Dataset items:
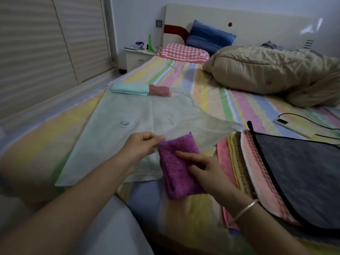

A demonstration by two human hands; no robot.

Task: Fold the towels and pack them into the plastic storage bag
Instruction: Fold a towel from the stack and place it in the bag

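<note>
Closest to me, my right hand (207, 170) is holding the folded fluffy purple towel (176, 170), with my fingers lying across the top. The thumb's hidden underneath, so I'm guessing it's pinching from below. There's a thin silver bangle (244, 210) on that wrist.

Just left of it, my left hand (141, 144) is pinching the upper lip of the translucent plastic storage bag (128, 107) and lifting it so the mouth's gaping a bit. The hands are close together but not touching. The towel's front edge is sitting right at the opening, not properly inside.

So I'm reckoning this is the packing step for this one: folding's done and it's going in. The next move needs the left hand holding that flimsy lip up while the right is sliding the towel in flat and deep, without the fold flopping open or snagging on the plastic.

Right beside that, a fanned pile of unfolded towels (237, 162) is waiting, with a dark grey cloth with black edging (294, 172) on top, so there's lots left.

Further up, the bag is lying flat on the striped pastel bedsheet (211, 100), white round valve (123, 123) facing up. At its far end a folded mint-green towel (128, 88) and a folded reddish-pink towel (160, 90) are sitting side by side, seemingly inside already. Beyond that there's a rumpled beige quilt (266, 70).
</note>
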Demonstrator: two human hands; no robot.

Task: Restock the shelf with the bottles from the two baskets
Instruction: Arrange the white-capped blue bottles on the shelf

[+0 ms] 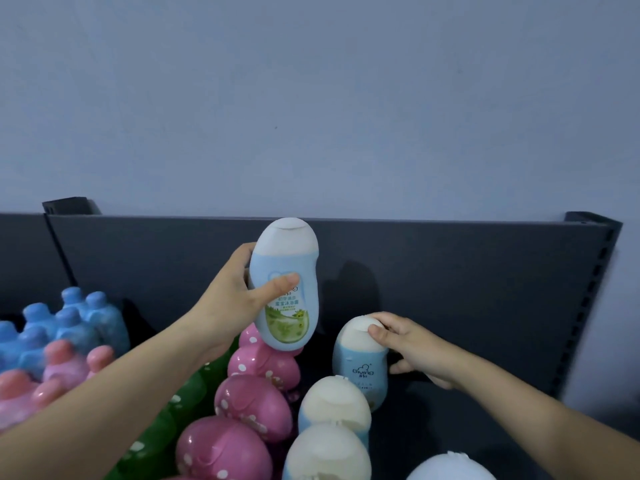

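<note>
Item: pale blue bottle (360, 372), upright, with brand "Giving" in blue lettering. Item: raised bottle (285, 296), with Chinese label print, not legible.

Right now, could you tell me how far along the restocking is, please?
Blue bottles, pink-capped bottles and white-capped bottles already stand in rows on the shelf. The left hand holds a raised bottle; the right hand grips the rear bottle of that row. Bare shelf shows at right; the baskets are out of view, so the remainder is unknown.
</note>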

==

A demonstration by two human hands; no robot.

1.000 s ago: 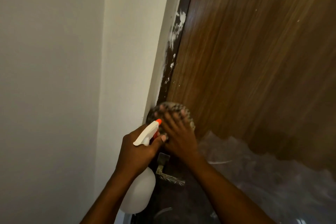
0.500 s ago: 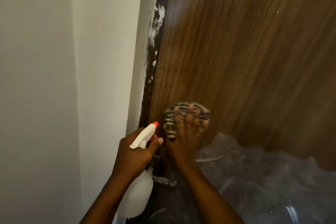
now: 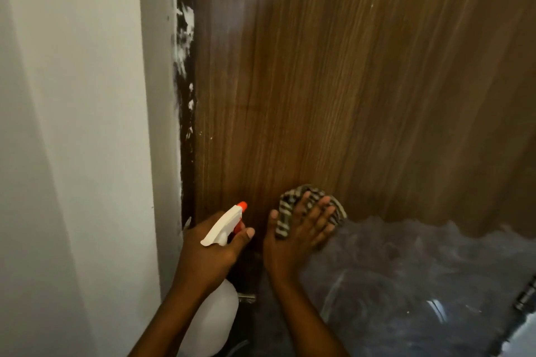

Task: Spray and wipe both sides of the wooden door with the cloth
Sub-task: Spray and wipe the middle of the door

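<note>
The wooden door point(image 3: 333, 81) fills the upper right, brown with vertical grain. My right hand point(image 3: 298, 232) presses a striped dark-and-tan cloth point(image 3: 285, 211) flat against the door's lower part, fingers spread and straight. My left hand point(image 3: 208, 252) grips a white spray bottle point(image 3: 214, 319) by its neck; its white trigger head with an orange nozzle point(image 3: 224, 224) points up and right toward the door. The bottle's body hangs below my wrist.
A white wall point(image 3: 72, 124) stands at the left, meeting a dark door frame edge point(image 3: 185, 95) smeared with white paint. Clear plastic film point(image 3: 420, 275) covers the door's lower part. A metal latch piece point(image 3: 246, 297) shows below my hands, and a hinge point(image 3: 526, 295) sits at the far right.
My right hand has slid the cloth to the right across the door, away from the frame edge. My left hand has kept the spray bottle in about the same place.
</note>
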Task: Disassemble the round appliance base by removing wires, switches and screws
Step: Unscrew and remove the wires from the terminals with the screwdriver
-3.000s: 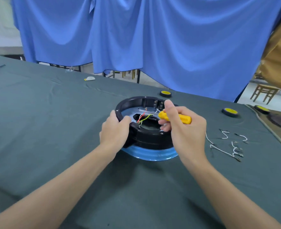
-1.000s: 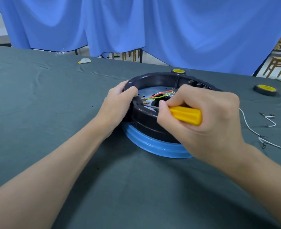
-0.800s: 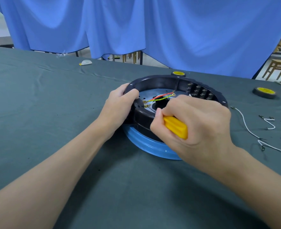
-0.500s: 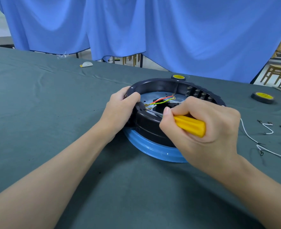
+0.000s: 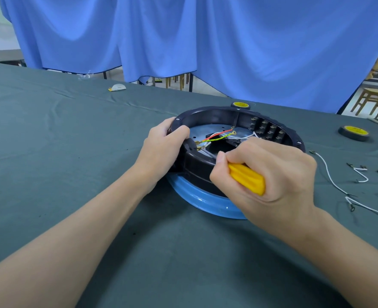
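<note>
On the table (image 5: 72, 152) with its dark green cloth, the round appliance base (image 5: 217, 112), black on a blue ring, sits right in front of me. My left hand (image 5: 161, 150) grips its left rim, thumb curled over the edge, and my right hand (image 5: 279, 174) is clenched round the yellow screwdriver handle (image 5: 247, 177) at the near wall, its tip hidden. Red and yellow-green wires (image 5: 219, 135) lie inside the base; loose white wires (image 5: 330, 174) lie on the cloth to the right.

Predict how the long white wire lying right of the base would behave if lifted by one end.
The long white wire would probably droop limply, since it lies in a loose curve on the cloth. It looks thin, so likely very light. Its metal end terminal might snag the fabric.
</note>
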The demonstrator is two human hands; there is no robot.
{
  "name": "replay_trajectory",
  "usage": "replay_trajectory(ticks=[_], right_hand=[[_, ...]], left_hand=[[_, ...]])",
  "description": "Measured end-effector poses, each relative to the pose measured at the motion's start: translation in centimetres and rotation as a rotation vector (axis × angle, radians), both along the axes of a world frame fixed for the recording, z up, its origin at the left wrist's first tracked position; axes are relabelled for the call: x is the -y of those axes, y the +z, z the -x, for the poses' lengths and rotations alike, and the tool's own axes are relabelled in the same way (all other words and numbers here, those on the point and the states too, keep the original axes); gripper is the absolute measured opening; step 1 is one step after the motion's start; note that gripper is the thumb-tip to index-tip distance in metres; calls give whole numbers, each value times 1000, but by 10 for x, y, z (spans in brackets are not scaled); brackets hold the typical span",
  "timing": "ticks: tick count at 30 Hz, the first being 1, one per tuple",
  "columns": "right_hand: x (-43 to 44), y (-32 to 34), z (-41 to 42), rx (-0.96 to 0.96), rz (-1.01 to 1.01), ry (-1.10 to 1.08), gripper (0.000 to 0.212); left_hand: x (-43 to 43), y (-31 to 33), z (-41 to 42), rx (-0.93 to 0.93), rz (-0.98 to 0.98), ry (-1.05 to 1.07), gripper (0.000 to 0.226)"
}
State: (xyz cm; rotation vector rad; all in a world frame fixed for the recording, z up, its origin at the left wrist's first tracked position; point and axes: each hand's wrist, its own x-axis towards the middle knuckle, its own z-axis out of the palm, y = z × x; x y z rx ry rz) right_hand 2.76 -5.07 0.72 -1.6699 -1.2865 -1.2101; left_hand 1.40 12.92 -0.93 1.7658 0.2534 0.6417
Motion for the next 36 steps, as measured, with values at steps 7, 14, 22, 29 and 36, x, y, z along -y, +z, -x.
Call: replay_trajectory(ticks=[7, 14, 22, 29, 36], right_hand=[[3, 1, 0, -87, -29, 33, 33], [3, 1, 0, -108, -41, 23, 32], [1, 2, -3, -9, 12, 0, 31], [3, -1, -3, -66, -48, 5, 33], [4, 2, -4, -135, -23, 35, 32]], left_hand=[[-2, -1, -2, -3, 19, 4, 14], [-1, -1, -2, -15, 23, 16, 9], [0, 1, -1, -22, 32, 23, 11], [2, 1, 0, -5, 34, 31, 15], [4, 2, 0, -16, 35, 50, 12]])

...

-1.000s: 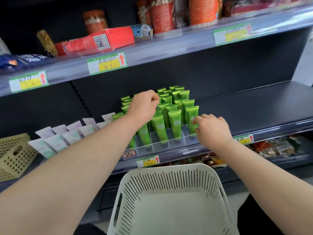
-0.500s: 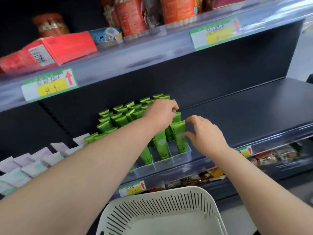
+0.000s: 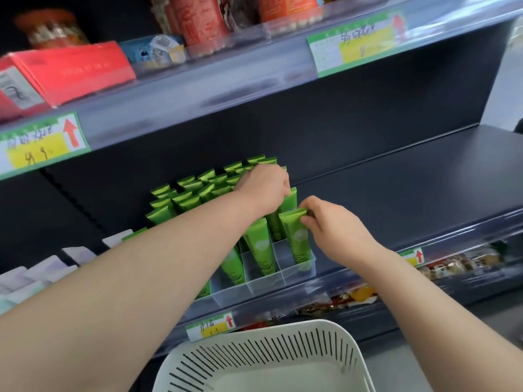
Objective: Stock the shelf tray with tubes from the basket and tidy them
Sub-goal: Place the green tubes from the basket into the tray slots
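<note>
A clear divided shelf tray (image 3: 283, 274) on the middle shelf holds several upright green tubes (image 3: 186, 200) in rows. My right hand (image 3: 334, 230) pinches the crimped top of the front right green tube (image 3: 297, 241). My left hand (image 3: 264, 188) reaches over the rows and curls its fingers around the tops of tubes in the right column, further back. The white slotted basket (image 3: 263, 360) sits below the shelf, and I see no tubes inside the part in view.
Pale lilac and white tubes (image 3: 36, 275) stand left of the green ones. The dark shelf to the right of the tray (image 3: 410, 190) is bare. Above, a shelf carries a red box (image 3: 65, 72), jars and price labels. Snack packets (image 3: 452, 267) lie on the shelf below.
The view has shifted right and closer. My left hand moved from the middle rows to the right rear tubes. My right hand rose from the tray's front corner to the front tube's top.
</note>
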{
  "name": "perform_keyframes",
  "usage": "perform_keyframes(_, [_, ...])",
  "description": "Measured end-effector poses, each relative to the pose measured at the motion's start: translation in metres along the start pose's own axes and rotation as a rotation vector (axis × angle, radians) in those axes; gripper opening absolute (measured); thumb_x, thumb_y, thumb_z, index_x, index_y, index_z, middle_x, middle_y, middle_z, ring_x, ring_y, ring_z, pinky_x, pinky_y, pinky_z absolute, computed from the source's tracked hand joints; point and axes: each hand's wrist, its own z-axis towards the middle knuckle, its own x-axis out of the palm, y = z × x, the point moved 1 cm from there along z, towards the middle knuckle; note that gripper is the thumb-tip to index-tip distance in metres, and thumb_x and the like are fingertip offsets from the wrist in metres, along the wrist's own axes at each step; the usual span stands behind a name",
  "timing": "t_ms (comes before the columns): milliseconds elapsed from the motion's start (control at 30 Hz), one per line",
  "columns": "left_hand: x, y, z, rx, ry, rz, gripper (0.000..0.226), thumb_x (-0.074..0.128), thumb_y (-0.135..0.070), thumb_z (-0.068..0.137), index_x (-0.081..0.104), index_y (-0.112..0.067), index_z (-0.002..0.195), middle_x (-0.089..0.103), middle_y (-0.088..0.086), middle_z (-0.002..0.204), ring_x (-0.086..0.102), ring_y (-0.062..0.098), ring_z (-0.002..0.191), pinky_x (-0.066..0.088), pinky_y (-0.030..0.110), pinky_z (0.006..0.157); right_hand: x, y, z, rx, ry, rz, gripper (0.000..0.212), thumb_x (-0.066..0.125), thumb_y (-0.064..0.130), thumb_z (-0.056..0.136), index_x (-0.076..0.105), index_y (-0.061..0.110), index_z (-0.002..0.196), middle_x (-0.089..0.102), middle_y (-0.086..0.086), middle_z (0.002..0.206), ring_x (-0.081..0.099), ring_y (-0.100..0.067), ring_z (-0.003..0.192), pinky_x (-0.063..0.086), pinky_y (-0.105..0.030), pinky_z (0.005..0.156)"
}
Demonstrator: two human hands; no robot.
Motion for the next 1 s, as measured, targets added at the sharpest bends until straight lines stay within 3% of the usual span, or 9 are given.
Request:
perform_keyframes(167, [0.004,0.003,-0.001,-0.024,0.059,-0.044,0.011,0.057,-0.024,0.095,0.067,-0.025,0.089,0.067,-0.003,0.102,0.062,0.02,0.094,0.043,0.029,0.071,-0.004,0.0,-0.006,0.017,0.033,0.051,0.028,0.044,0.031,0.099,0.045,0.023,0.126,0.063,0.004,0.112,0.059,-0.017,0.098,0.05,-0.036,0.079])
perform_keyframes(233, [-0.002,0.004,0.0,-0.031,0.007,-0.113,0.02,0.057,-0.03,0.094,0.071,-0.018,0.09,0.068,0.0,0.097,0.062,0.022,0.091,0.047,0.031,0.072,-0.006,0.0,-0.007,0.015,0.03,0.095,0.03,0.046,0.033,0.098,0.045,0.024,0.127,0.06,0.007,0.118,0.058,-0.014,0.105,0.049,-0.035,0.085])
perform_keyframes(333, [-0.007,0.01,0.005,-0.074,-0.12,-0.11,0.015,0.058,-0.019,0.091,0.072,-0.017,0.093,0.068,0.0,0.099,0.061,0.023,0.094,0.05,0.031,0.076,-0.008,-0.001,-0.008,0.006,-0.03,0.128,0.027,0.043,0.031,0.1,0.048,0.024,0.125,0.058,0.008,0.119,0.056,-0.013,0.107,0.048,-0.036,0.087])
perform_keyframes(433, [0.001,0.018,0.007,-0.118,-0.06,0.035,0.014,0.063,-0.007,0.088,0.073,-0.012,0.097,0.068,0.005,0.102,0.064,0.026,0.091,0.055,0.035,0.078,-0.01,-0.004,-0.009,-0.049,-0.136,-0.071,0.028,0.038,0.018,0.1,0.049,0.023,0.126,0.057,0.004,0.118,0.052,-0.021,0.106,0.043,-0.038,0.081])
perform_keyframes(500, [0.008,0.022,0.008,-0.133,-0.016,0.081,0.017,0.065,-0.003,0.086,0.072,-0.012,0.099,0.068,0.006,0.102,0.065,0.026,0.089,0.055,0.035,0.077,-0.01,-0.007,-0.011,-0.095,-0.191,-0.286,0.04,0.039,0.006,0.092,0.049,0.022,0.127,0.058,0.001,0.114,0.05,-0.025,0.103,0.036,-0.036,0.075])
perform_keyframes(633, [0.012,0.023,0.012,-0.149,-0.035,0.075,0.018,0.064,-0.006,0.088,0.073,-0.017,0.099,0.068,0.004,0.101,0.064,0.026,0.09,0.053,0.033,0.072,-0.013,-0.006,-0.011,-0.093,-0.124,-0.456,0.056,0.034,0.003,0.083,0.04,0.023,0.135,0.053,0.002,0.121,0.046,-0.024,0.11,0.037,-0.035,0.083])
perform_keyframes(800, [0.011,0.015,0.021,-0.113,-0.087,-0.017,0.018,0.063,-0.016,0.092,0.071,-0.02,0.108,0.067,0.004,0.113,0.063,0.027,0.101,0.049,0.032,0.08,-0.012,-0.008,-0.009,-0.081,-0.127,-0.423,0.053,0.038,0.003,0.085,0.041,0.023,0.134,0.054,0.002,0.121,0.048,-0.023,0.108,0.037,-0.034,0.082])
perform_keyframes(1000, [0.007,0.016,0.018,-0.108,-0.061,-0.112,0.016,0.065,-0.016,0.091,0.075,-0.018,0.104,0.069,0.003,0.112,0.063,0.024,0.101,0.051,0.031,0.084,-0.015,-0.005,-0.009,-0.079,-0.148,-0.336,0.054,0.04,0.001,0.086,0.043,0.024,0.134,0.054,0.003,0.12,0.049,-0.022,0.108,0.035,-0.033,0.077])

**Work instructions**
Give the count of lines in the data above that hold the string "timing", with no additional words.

**Answer box**
2